I feared a long, agonizing descent into crossing over. In my initial panic I almost screamed aloud at this revelation. We continued our walk, but the remaining daylight hours were in essence an erased slate to me. This evening at dinner I made a feeble attempt to compensate by keeping up a near fusillade of enthused babble in response to any other’s commentary, desperately attempting to ward off an avalanche of doom engulfing me. By dessert’s conclusion I was spent and could now discern expressions of concern especially upon mother’s face. I shyly giggled, and navigated Amanda and I over to mother’s chair, extending an arm and hand for her to clasp and squeeze. Then I went to father, who rose and gave just a brief embrace then flinched, as Amanda at that moment had begun to flail and twitch in her harness.

By bedtime tonight, as I prepared our self for sleep, a decision had been made. As usual, I brushed Amanda’s hair cascading out and down an opening at top back of her leather skull cap, all the while speaking with her of dreams and all the fanciful voyages we would someday embark upon. Amanda somehow seemed best soothed by my attentions whenever I braided her hair. At this particular application to her inexplicably still beautiful locks, she remained incredibly calm and serene, but eventually I would have to proceed with bottle feeding her the nightly and much heavier degree of medication. This dosing put Amanda into the deepest of states, and subdued the constant shuddering; I in turn was allowed a more restful sleep. How often I wished to simply wail in frustration and pity at the sorrowful sight of her pinched mouth and lips barely peeping through the tiny “O” provided in the face mask. I hummed lullabies as she made small sucking noises, whatever flavorful ingredient added to this concoction in addition to laudanum making it apparently pleasant to taste.

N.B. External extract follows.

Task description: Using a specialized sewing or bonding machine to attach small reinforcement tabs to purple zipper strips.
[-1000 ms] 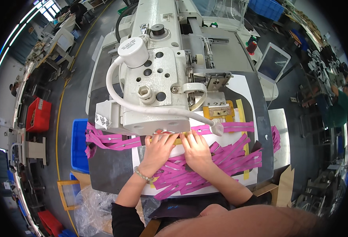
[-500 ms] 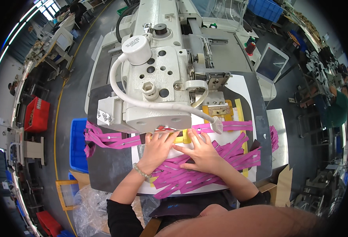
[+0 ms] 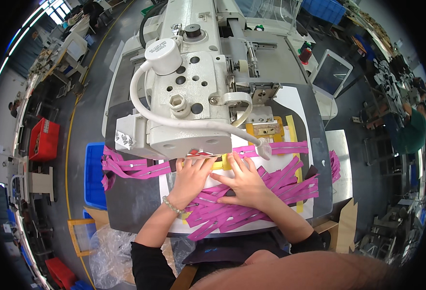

Rather than administer the bottle, tonight I have determined that I instead will partake of sister’s medicine. I pry off the rubberized nipple and take several deep draughts. I know I might possibly succumb fast to its effects and so quickly set out on my last preparation. I push aside the extendable writing surface on which my diary sets so I may have more room. There were many clasps, buckles and shackles on Amanda’s armor, but a sufficient number within access of my reach. With just these undone, I know with certainty that her constriction will be considerably lessened. When the convulsions again came upon her in the wee hours of morning, she would be aware of this. Knowing her natural ferocity of strength, I could see her defiantly and gloriously reveling in freedom of movement so cruelly long denied her, and tearing clear of her bondage.

Whispering my love one last time, I lay down now, my inside already vibrantly humming not only with the warmth from sister’s elixir, but also from the expectation of Amanda’s touch. I do hope that her eventual embrace will not cause too much hurt. For either of us. I know that she cannot help herself. I pray that her gift of death to me will give us for once and all, a life together.